[Dataset items]
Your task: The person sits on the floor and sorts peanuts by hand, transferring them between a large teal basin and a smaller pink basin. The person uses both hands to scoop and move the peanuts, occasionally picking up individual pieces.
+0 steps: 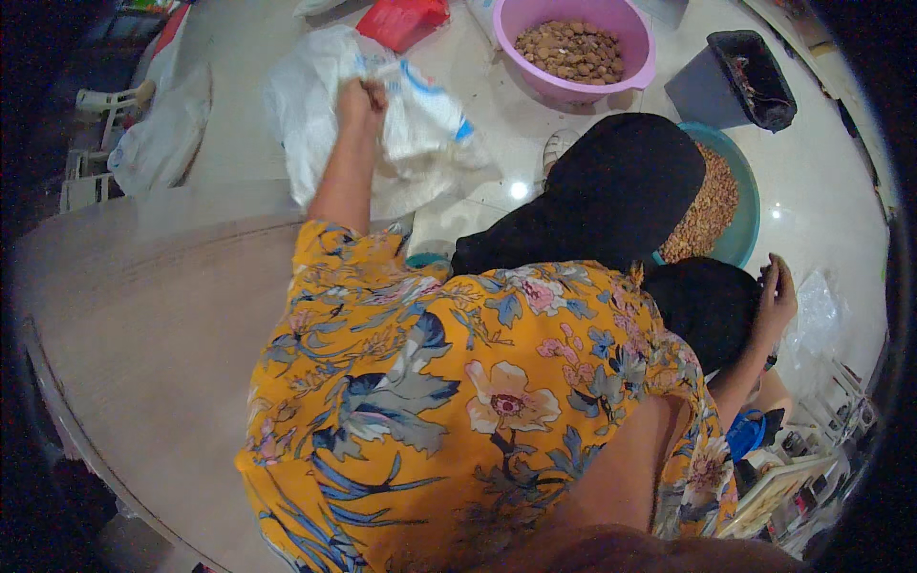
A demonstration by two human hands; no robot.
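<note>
My left hand (363,104) grips a bunched part of a white woven plastic sack (308,79) with blue printing, which lies crumpled on the tiled floor. My right hand (777,290) hangs beside my right knee, fingers slightly apart, with nothing visible in it. Near that knee, a teal basin (749,208) holds many small tan pieces (706,211) that look like shelled nuts or beans. My black-clad legs hide part of this basin. Farther ahead stands a pink plastic basin (505,43) with brown lumpy pieces (569,54) in it.
A grey bin (698,86) with a black liner stands right of the pink basin. Beyond the sack lies a red plastic bag (405,21). Clear plastic (817,308) and a cluttered rack (781,487) are at right. Another white sack (161,136) lies at far left.
</note>
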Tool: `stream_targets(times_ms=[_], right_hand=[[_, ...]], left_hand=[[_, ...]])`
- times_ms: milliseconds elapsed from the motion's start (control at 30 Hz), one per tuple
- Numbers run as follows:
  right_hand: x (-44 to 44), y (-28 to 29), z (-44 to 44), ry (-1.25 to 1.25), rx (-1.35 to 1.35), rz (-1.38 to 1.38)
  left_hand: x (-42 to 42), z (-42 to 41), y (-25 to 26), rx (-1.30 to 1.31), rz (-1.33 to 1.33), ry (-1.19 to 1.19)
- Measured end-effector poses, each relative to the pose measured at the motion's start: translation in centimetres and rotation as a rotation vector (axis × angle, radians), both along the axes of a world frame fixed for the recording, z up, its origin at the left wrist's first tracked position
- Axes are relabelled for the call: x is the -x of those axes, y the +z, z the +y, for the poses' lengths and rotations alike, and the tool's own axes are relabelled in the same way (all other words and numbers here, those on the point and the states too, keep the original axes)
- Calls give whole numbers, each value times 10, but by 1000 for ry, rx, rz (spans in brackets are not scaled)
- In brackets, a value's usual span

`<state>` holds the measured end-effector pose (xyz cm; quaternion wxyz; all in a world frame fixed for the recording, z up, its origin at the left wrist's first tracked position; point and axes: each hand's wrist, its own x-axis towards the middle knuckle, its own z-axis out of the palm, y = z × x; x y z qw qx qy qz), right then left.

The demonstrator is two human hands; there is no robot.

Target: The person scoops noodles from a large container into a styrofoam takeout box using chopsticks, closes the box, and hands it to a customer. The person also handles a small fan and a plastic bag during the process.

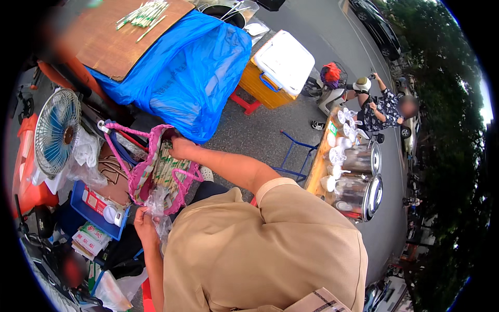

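A pink woven tote bag [142, 177] gapes in front of me, filled with paper-wrapped disposable chopsticks [165, 167] with green print. My right hand [182, 149] reaches over the bag's far rim onto the chopsticks. Its fingertips are partly hidden, so its grasp is unclear. At the near side of the tote, my left hand [145, 226] pinches a crumpled clear plastic bag [158, 206], which lies partly over the tote's opening.
More wrapped chopsticks [144, 15] lie on a brown board [113, 43] beside blue plastic sheeting [187, 74]. A fan [58, 132] and blue tray [80, 197] are left. A yellow cooler [269, 78], metal drink dispensers [356, 197] and a person on a scooter [384, 113] are right.
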<state>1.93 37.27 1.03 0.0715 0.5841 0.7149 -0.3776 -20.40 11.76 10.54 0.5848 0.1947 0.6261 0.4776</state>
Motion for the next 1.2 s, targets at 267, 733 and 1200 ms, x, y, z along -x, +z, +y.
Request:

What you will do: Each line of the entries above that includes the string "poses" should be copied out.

Your response:
- Measured end-effector poses, each relative to the pose measured at the motion's start: translation in centimetres and rotation as a rotation vector (axis × angle, radians), both along the axes of a world frame fixed for the recording, z up, its origin at the left wrist's first tracked position
- Axes are relabelled for the call: x is the -x of those axes, y the +z, z the +y, for the poses' lengths and rotations alike, and the tool's own axes are relabelled in the same way (all other words and numbers here, those on the point and the states too, keep the original axes)

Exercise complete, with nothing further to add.